WHAT THE EXERCISE ASKS: Here the answer should be the line with "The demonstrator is" and all the lines after it through the end of the listing, each repeated exactly, and no other text.
── DATASET EXCERPT ──
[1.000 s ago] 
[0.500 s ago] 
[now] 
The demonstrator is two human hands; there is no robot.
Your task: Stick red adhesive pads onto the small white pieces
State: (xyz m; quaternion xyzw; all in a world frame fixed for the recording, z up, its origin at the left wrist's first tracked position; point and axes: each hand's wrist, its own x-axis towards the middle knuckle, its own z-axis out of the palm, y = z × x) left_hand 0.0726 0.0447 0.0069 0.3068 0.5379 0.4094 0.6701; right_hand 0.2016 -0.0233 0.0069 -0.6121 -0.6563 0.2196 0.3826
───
REPLY TO THE TASK:
The demonstrator is two human hands; there is no robot.
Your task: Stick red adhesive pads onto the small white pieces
State: (xyz m; quaternion xyzw; all in a world frame fixed for the recording, z up, its origin at the left wrist's first tracked position; point and axes: each hand's wrist, its own x-axis towards the middle knuckle, its own z-axis out of the palm, y = z × x) left_hand 0.0726 0.0447 0.0069 0.3068 0.5379 0.4094 0.6701; right_hand 0.2016 -0.0233 0.0069 -0.6121 -0.6563 0.2196 0.3826

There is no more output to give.